### Problem requirements
When the line containing "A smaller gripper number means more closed" is found in the data below, copy it and each line after it through the line containing "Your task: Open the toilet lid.", exactly and with no others.
_____
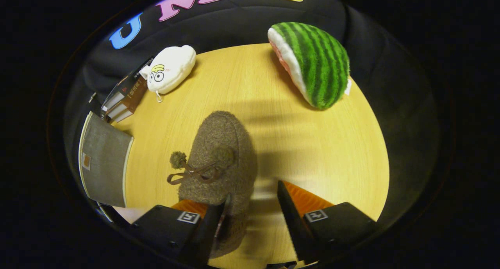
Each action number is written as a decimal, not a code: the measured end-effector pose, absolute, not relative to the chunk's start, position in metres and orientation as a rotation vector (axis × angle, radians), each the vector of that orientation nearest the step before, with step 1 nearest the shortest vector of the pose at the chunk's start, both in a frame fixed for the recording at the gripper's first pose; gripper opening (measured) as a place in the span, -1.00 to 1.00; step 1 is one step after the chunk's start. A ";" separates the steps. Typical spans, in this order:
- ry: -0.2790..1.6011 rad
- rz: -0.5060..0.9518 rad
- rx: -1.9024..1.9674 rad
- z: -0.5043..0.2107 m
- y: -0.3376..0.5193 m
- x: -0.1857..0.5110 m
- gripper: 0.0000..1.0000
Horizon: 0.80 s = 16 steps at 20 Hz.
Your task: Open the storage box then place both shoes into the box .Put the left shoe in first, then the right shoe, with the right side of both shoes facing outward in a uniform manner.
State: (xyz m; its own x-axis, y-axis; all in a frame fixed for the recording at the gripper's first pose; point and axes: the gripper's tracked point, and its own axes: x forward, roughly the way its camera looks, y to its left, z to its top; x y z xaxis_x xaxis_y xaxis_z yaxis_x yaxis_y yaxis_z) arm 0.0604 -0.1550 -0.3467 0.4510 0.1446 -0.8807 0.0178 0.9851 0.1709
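The worktop (312,152) was a pale yellow wood-grain surface with a curved far edge, closed in behind by the booth's black cloth wall (250,23).

At about ten o'clock from the shoe, a small stack of books (125,97) lay at the worktop's edge; writing ran along a dark spine but was too small to read. A white plush pouch (172,69) with a cartoon face rested against the books. At about one o'clock, well apart from the shoe, lay a plush watermelon slice (312,62), green striped rind uppermost. At nine o'clock sat a grey storage box (104,165) with a small tag on its lid, its marking unreadable.

The brown fuzzy shoe (222,155) lay on the worktop with its long axis running straight away from the fingers, its rounded toe toward twelve o'clock. A brown lace bow with pompoms sat on its upper.

The hand-held gripper (252,218) stood spread wide, gripping nothing. The shoe's near end lay against the left finger (213,226); the right finger (291,214) was well clear of it over bare wood. Each finger block carried a small square black-and-white marker.
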 end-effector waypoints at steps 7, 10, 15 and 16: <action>1.149 0.065 0.207 -0.351 -0.154 0.059 -0.51; 1.127 0.078 0.202 -0.348 -0.157 0.059 -0.85; 1.134 0.088 0.187 -0.344 -0.154 0.051 -0.89; 1.133 0.083 0.199 -0.342 -0.152 0.049 -0.89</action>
State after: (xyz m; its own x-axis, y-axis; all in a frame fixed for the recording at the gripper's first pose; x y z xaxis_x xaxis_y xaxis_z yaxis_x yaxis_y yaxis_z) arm 0.0493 -0.1522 -0.3422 0.4231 0.1668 -0.8906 0.0353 0.9791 0.2001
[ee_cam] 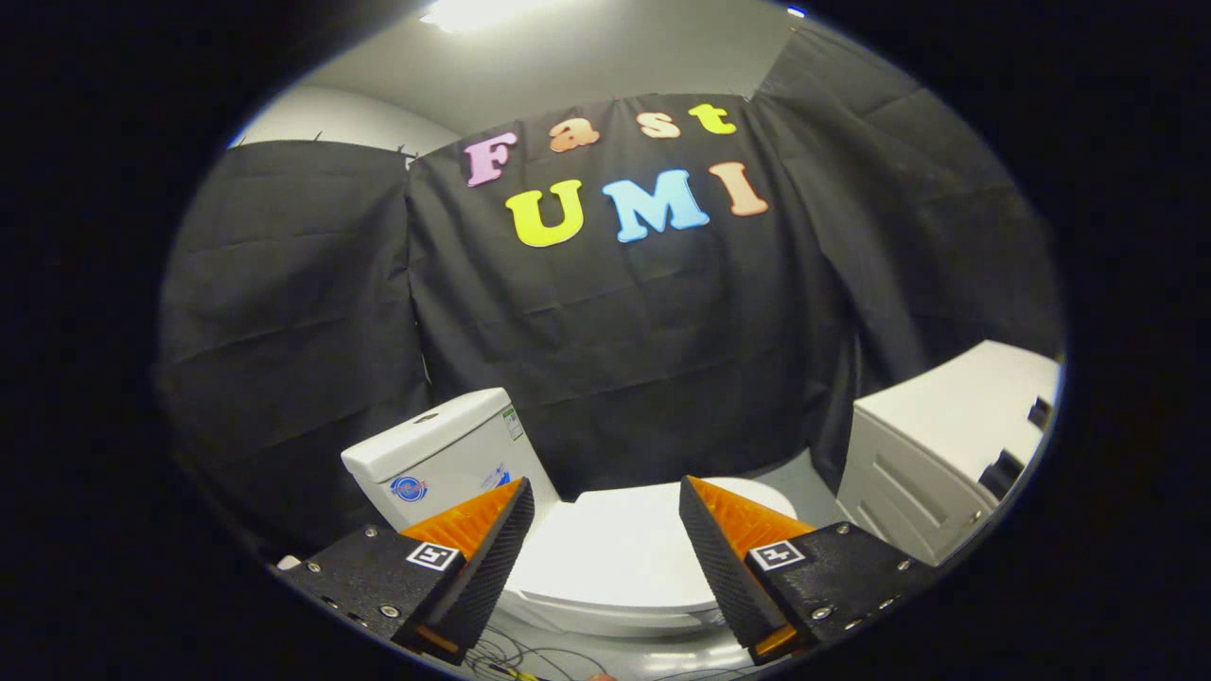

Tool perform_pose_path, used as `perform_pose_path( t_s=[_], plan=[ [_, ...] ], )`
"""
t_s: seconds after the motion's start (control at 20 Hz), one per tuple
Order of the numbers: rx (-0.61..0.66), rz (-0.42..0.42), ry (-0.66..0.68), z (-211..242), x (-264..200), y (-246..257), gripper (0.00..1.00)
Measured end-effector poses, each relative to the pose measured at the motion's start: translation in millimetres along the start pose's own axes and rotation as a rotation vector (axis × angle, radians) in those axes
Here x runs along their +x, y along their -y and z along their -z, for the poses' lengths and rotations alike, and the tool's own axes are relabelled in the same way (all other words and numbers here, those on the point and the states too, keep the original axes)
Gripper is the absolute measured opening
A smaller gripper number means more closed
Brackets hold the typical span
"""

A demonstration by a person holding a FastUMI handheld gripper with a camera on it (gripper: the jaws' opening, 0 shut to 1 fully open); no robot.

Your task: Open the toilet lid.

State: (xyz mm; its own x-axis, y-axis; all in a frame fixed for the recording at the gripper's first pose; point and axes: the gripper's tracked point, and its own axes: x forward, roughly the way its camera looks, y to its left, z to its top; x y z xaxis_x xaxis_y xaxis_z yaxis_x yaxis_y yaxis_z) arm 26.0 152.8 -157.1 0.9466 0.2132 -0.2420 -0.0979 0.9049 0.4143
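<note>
Gripper view looks down over the gripper point(605, 530), whose two fingers are spread wide apart at the bottom of the frame, holding nothing. Between and just beyond them, at lower centre, lies the smooth white toilet lid point(620, 553), closed flat over the bowl and untouched by either finger. Behind the left finger, at lower left, rises the white ceramic cistern point(440, 454), with stickers on its side. At the lower right stands a white panelled cabinet point(932, 454) with dark handles. Thin loose cables point(516, 657) trail across the pale floor at the very bottom.
</note>
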Motion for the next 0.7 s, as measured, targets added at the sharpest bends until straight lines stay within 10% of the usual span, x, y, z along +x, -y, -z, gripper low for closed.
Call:
perform_pose_path(
  t_s=[0.7],
  plan=[
    [0.603, 0.254, -0.212, 173, 7, 134, 0.95]
  ],
)
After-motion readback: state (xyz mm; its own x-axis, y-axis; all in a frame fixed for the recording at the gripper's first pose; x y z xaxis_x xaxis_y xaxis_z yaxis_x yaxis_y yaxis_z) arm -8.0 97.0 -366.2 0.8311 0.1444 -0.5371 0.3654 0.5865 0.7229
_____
### Worked solution
A smaller gripper number means more closed
Brackets hold the typical span
"""

A demonstration by a person holding a FastUMI handheld gripper with a camera on it (gripper: the jaws' opening, 0 shut to 1 fully open); no robot.

Your task: Open the toilet lid.

The exercise was answered in full.